Reproduce only the stretch of entries below that begins at the first line and ends at the line holding "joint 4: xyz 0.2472".

╭─ Task input

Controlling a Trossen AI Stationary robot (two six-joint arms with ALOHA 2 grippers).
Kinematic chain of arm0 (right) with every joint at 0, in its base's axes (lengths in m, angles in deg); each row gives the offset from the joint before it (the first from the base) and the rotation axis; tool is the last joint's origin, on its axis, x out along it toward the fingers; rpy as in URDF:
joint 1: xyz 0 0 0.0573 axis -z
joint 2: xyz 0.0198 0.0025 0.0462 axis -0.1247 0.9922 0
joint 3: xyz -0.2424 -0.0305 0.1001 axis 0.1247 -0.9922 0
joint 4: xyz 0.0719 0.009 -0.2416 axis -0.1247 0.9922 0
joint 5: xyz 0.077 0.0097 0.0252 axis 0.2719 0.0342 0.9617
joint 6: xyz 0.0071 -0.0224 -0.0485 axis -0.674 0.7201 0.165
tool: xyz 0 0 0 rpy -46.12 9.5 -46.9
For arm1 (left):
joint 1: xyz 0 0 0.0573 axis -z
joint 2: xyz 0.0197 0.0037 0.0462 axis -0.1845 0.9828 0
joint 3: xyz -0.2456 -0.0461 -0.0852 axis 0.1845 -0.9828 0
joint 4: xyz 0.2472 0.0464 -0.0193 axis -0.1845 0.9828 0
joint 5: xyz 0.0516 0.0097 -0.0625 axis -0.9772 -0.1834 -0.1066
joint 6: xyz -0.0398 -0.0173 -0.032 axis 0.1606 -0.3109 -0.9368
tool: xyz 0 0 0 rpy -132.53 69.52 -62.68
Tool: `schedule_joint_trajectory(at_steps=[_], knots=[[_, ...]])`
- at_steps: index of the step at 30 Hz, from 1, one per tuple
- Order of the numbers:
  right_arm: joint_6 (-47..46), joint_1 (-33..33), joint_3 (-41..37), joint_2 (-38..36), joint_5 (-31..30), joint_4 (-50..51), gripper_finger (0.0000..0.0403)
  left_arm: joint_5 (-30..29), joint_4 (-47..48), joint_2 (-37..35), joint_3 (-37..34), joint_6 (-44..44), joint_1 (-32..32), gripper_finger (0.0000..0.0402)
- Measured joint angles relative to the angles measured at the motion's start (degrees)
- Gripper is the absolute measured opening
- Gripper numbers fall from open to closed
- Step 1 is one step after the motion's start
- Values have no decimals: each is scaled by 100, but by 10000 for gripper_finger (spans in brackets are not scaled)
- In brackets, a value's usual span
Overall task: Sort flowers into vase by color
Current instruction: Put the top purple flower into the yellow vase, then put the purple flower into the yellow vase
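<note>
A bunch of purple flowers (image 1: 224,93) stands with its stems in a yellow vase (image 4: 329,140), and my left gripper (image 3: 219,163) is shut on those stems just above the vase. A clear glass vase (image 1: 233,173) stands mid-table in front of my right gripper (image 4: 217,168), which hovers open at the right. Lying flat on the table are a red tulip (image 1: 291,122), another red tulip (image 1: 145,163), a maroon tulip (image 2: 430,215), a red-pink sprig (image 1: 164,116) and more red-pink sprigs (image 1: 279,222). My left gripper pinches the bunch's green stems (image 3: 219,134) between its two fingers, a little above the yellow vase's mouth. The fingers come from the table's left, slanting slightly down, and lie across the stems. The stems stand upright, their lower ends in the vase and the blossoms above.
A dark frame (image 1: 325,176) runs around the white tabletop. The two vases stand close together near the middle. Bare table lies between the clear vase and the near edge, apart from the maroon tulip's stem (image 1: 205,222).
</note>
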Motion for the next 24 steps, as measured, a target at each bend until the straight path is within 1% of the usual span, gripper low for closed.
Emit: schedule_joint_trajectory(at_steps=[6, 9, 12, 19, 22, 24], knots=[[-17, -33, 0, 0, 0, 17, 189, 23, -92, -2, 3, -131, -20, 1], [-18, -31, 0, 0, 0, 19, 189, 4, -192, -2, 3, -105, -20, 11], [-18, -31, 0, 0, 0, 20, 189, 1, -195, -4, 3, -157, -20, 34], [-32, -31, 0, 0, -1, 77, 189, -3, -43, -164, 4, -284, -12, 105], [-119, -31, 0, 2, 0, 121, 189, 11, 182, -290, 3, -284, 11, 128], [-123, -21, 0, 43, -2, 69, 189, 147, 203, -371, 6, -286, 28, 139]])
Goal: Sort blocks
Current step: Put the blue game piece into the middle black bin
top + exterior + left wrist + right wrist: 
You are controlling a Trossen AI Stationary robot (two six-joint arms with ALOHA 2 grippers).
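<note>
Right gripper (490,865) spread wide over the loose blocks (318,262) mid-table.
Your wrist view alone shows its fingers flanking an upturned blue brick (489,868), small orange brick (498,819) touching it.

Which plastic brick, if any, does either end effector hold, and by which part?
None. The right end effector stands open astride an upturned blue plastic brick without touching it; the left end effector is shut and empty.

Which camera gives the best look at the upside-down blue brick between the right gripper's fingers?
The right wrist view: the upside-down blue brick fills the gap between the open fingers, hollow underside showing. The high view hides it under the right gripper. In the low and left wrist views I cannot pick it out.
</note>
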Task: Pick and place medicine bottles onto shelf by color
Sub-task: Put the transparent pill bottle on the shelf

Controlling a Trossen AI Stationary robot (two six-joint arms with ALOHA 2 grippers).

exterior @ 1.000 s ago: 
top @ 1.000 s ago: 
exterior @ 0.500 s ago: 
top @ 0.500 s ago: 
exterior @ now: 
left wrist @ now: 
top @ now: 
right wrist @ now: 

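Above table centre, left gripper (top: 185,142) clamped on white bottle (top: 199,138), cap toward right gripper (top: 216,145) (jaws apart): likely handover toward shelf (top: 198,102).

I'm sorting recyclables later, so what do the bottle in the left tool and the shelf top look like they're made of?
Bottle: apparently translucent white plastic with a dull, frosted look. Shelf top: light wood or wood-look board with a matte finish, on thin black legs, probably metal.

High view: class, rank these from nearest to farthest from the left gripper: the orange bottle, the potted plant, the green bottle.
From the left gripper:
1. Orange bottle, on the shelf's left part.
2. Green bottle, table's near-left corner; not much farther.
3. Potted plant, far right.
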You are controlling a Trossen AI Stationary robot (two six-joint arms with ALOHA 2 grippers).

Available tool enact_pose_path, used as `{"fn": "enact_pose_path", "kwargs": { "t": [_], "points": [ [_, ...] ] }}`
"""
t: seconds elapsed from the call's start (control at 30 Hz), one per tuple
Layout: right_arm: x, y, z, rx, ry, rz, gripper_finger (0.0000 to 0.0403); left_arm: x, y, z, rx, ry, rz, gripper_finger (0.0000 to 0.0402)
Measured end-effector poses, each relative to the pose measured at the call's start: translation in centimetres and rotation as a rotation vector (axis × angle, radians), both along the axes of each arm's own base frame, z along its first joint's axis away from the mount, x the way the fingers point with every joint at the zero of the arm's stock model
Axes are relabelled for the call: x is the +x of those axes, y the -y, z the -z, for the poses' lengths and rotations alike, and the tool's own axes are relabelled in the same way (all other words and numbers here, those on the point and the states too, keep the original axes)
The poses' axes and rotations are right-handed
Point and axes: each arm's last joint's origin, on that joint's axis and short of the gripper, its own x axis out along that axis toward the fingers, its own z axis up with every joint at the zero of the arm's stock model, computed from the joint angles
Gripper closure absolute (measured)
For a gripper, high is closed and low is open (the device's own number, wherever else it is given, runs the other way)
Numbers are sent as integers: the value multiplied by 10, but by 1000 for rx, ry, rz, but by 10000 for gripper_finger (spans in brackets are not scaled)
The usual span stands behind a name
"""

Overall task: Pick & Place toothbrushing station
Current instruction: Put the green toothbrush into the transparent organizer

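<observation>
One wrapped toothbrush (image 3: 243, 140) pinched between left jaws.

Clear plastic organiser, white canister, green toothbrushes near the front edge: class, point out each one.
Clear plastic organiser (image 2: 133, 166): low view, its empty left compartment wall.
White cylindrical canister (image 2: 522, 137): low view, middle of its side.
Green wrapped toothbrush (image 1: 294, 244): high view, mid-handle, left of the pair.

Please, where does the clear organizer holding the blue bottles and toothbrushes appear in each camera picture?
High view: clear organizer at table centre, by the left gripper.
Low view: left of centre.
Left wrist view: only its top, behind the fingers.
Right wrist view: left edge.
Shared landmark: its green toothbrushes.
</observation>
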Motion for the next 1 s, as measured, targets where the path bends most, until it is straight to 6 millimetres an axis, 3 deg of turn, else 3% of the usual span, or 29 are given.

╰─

### Task response
Controlling a Trossen AI Stationary robot (two six-joint arms with ALOHA 2 grippers).
Kinematic chain of arm0 (right) with every joint at 0, in its base's axes (lengths in m, angles in deg); each row gives the offset from the joint before it (the first from the base) and the rotation axis; tool is the last joint's origin, on its axis, x out along it toward the fingers; rpy as in URDF:
joint 1: xyz 0 0 0.0573 axis -z
joint 2: xyz 0.0198 0.0025 0.0462 axis -0.1247 0.9922 0
joint 3: xyz -0.2424 -0.0305 0.1001 axis 0.1247 -0.9922 0
joint 4: xyz 0.0719 0.009 -0.2416 axis -0.1247 0.9922 0
joint 5: xyz 0.077 0.0097 0.0252 axis 0.2719 0.0342 0.9617
joint 6: xyz 0.0071 -0.0224 -0.0485 axis -0.674 0.7201 0.165
tool: xyz 0 0 0 rpy -46.12 9.5 -46.9
For arm1 (left):
joint 1: xyz 0 0 0.0573 axis -z
joint 2: xyz 0.0197 0.0037 0.0462 axis -0.1845 0.9828 0
joint 3: xyz -0.2456 -0.0461 -0.0852 axis 0.1845 -0.9828 0
joint 4: xyz 0.2472 0.0464 -0.0193 axis -0.1845 0.9828 0

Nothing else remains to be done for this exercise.